UCANN faced various challenges before the bankruptcy court. As my colleague Jesse reported in this post:

UCANN is calling on this court to get involved in adjusting the debts of those who appear to have conspired to violate them [Controlled Substances Act]”. Obligations that “have arisen for further criminal behavior,” says the trustee, “cannot be a valid purpose for bankruptcy.” The trustee argues that it is “clear” that the licensees are entitled to use the 911 patent and that the 911 patent pertains in part to THC. The trustee asks the court to force UCANN to explain whether the license agreements provide for the use of the 911 patent to make, sell, or distribute THC-containing productions.

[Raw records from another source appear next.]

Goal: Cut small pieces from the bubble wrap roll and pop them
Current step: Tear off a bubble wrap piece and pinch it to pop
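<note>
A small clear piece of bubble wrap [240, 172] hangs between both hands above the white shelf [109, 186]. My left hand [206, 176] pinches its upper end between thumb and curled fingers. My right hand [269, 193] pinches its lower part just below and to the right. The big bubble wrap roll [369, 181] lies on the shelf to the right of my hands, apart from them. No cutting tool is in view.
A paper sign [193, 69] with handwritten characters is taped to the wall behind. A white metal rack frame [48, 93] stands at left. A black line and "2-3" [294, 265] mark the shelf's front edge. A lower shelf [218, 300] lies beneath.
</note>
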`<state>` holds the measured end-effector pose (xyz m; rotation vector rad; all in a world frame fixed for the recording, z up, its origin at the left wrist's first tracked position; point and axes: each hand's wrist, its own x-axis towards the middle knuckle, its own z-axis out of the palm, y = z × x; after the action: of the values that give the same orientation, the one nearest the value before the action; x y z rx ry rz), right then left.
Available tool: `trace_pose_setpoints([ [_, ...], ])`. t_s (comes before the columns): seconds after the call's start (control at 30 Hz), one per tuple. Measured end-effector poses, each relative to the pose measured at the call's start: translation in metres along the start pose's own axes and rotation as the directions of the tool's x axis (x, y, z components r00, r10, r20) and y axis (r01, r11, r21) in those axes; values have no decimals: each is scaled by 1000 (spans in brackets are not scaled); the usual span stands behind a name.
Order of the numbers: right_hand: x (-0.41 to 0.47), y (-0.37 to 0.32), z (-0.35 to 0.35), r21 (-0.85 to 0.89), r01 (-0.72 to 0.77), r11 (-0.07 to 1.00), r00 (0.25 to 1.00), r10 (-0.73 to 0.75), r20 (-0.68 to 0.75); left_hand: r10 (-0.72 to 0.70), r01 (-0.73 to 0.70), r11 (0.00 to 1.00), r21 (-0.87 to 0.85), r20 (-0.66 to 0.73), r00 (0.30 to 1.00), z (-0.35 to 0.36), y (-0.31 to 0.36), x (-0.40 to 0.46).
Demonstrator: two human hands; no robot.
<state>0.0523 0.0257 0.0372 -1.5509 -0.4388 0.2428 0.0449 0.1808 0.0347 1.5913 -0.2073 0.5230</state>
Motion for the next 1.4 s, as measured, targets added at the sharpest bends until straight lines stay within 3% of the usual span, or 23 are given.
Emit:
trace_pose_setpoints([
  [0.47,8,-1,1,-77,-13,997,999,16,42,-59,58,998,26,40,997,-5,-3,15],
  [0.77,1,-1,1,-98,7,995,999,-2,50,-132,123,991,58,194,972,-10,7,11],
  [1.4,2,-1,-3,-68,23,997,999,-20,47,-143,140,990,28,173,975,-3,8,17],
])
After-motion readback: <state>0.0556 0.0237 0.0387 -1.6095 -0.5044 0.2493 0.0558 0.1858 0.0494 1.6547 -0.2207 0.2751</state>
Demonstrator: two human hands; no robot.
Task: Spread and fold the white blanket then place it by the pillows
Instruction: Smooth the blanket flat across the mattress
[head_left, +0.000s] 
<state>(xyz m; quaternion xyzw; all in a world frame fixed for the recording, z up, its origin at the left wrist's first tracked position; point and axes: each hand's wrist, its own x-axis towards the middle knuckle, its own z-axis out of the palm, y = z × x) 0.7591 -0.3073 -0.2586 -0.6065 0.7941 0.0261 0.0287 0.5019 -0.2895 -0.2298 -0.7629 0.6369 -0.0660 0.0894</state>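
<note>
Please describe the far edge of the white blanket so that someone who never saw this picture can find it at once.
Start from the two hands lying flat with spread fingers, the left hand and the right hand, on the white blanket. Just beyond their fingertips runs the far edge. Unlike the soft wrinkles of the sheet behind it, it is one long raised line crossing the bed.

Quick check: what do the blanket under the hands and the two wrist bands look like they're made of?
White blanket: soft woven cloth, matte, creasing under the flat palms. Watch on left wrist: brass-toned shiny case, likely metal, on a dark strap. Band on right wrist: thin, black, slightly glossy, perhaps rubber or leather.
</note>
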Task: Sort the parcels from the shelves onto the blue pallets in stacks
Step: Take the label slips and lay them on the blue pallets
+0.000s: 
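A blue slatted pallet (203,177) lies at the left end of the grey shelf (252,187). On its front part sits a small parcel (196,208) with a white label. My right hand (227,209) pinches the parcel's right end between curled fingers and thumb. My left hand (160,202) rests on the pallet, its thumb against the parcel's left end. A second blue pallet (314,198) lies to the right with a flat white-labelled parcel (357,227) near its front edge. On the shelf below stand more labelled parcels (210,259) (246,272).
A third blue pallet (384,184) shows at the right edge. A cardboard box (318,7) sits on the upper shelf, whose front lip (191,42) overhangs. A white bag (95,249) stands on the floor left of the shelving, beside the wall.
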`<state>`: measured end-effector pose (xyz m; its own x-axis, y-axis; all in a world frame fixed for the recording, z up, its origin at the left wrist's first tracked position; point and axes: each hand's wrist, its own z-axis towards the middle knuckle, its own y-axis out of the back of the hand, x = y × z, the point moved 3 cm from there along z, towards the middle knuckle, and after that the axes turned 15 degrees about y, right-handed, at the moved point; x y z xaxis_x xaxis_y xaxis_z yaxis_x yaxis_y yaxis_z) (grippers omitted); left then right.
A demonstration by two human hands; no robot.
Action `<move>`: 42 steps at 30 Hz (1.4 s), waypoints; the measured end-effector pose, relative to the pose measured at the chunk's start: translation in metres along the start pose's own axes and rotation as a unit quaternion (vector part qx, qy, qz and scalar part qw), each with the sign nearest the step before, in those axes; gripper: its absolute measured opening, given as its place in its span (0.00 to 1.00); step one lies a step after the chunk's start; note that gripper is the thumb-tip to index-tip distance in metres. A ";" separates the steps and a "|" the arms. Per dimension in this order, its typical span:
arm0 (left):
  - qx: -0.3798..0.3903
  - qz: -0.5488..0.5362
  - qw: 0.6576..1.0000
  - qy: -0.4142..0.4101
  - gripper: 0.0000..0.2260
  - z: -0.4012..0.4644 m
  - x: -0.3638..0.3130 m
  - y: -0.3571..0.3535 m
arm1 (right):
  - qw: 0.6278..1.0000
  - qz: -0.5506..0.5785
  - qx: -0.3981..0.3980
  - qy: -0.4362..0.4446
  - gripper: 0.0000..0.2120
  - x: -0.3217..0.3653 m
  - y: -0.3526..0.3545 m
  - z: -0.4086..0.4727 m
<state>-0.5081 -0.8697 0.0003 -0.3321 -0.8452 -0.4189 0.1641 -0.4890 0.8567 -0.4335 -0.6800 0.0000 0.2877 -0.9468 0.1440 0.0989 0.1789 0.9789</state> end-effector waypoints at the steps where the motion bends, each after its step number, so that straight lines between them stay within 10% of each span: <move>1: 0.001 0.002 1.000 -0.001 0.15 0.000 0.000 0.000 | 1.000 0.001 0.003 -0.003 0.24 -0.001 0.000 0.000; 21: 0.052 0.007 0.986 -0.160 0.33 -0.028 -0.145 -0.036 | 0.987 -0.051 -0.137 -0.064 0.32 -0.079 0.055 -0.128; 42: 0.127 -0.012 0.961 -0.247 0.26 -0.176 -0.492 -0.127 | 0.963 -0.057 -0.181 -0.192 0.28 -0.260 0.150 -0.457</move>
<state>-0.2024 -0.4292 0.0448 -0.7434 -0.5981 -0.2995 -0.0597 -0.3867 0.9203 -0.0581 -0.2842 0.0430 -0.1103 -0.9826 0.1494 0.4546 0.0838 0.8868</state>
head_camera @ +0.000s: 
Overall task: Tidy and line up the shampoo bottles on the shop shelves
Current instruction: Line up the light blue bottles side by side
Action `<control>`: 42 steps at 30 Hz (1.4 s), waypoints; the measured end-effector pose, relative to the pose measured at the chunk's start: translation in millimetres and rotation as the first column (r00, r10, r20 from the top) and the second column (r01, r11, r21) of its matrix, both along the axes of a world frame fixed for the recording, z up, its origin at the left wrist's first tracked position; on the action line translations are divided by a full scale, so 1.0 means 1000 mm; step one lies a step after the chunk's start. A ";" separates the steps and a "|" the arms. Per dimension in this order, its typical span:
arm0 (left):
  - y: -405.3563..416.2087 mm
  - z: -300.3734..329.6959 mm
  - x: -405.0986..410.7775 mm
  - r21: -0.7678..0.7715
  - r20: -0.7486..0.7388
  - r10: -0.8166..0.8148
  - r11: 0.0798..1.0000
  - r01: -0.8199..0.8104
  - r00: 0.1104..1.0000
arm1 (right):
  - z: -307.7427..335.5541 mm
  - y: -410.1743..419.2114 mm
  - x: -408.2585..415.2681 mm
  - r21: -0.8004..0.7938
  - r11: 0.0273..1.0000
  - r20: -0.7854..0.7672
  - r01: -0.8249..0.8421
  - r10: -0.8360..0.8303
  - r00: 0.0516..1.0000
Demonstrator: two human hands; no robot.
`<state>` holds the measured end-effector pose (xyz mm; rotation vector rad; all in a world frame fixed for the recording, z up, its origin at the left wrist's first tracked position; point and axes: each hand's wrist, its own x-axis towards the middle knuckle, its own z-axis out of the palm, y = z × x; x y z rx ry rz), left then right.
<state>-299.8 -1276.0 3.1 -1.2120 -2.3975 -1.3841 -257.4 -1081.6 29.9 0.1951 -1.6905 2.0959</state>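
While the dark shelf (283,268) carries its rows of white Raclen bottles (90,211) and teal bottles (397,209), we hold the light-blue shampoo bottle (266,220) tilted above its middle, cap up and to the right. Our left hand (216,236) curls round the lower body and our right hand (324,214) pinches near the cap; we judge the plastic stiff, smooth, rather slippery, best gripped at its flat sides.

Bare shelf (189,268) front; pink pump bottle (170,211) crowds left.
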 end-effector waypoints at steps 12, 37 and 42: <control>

In another blow, bankruptcy judge Rosania agreed that UCANN’s connections to marijuana prevented relief under bankruptcy law and granted the trustee’s motion to dismiss the Chapter 11 case in January 2021.

We don’t know what has happened since then, but last week the parties finally agreed to dismiss the patent infringement case, leaving the intellectual property issues basically unresolved. Interestingly, UCANN rejected their claims with prejudice (meaning they will never be able to assert those claims again), but Pure Hemp unscathed their counterclaim for “bogus litigation” dismissed. It remains to be seen whether Pure Hemp will actually pursue this claim against UCANN in the future: UCANN’s financial situation seems dire, but Pure Hemp was obviously not ready to rule out the possibility.

This isn’t the closing post I imagined when I wrote about the first patent infringement lawsuit filed, but there will inevitably be others to be filed and litigated as the industry matures. We will monitor.